- Activity
Apart from the pictures, every line below needs to be reproduced verbatim.

- Data section
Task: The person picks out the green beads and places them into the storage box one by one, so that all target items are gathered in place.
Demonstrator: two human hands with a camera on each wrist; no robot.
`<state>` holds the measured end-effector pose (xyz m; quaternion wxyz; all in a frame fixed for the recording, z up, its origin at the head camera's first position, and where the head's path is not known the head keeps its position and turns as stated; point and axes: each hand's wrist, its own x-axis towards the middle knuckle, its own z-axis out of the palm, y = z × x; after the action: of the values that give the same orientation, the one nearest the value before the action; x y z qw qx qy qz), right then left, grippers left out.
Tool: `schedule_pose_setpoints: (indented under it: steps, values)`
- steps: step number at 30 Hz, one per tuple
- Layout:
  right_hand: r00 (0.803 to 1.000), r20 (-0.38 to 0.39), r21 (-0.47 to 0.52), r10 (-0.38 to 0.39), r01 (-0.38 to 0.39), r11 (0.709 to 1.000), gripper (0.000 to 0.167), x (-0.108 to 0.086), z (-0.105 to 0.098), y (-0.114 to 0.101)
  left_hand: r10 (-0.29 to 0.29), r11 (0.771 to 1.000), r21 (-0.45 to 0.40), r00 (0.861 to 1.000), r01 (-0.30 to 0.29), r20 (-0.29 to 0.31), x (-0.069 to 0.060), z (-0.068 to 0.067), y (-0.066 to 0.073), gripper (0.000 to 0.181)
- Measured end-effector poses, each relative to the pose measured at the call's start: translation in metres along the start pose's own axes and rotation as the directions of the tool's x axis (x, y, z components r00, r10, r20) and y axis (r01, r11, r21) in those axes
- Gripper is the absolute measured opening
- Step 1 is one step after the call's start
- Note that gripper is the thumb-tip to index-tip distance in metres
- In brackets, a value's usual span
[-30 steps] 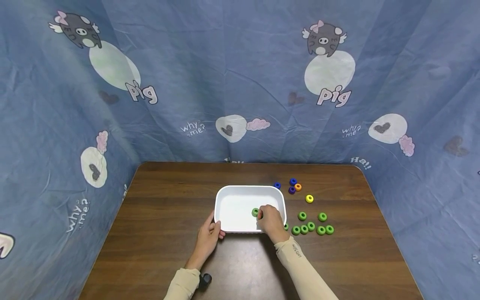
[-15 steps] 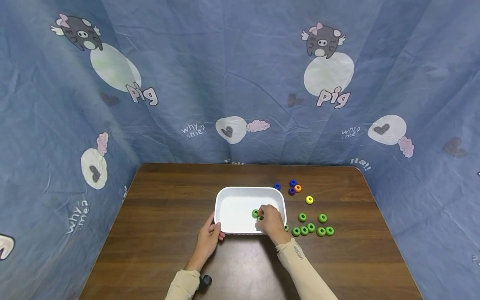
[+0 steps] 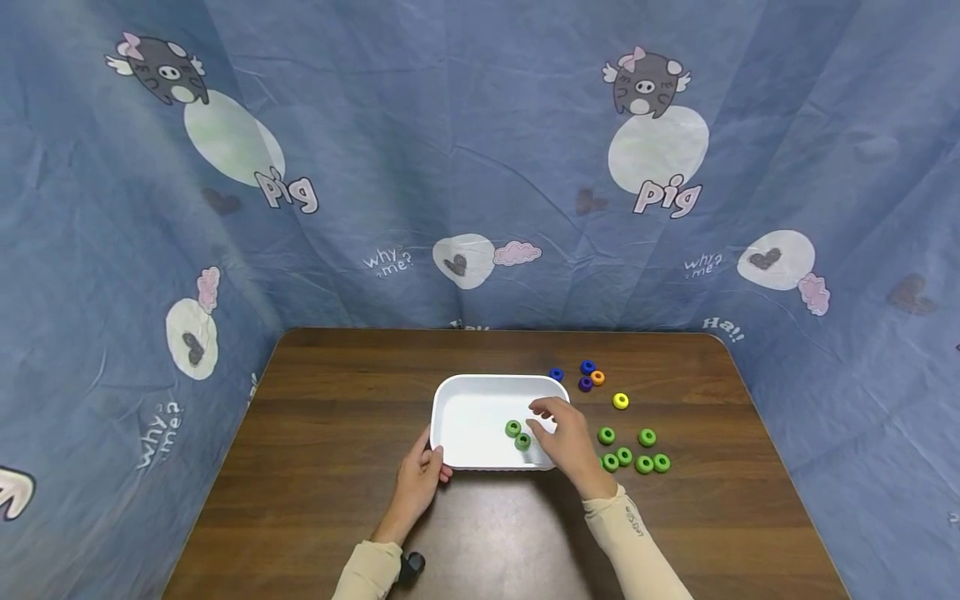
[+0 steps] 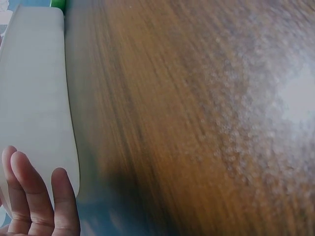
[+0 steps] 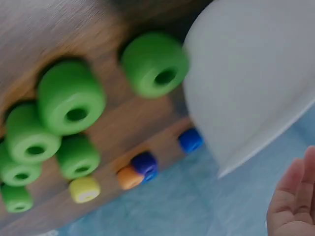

- Solution
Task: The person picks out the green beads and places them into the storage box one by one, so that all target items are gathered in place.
Demonstrator: two human hands with a camera on each wrist; no robot.
`<state>` holds the measured end-effector pose (xyz m; quaternion wxyz; all in a frame fixed for the recording, z up, its origin at the head camera's first position, and where the head's path is not known the head keeps its position and turns as stated; point and axes: each hand's wrist, its own x-axis towards the middle knuckle, its own z-axis out of the palm, y = z × x; after the action: of the values that give the same orientation, the one nearest the value before the action; x y z qw qx qy qz), right then left, grippers left out.
Tool: `schedule_pose_setpoints: (indented under it: steps, values)`
- steps: step number at 30 Hz, one per tuple
- Layout:
  right_hand: r00 (0.803 to 1.000), r20 (-0.38 to 0.39), r21 (-0.47 to 0.52), r10 (-0.38 to 0.39), r01 (-0.38 to 0.39), r11 (0.709 to 1.000), gripper (0.000 to 0.167), x (-0.108 to 0.086), z (-0.105 to 0.098), y (-0.114 to 0.101)
  left_hand: r10 (-0.29 to 0.29), r11 (0.771 to 1.000), r21 (-0.45 to 0.40), r00 (0.861 to 1.000), r01 (-0.30 to 0.29), r20 (-0.29 to 0.31), x (-0.069 to 0.060), z (-0.068 to 0.067), y (-0.066 to 0.073), gripper (0.000 to 0.181)
- Measured end-effector poses, each relative to the pose measured at the call's start: translation in metres along the start pose's own axes and rotation as the directions of the tool's x axis (x, y, z components r00, r10, r20) and y axis (r01, r11, r21) in those axes
- Gripper is the absolute measured opening
- Step 1 is one step after the call's start
- Note that gripper is the thumb-tip to index-tip distance in metres
- In brackets, a value's usual span
[-30 steps] 
[-15 steps] 
[+0 steps] 
[+0 steps] 
[+0 steps] 

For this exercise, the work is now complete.